> REQUIRED ACTION:
When you find the word "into" in a line of the entries, please copy the whole line.

> STORED DATA:
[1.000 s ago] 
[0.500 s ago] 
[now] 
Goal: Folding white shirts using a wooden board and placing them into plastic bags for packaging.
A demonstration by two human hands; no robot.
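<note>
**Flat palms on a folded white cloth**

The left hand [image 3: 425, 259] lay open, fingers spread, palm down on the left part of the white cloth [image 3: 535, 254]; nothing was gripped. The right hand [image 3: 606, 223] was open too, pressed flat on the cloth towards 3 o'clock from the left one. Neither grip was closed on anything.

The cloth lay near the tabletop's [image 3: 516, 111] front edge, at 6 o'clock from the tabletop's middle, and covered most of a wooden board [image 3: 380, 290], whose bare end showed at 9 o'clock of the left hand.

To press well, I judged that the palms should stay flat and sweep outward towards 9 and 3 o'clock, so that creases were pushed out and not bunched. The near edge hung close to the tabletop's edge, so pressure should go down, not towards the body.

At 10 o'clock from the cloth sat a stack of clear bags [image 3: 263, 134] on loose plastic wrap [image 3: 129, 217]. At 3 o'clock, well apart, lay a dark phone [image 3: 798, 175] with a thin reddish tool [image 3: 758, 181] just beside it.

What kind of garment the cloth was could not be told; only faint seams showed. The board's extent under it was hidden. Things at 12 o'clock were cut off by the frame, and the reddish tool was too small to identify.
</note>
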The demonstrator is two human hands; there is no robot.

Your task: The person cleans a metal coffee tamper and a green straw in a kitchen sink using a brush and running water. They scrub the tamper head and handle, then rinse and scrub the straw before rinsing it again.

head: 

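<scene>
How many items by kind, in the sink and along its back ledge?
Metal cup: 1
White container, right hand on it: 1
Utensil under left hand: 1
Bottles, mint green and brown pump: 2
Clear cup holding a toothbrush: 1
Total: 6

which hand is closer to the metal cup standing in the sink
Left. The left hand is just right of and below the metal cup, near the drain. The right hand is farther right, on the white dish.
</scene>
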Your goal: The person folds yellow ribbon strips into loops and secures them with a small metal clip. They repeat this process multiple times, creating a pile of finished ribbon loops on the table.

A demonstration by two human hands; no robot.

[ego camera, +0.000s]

> EXERCISE SOLUTION:
Goal: Folding white shirts using a wooden board and placing them into plastic bags for packaging.
Your goal: The person folds yellow ribbon strips into loops and secures them with a small metal clip. They repeat this process multiple times, creating a pile of finished ribbon loops on the table.

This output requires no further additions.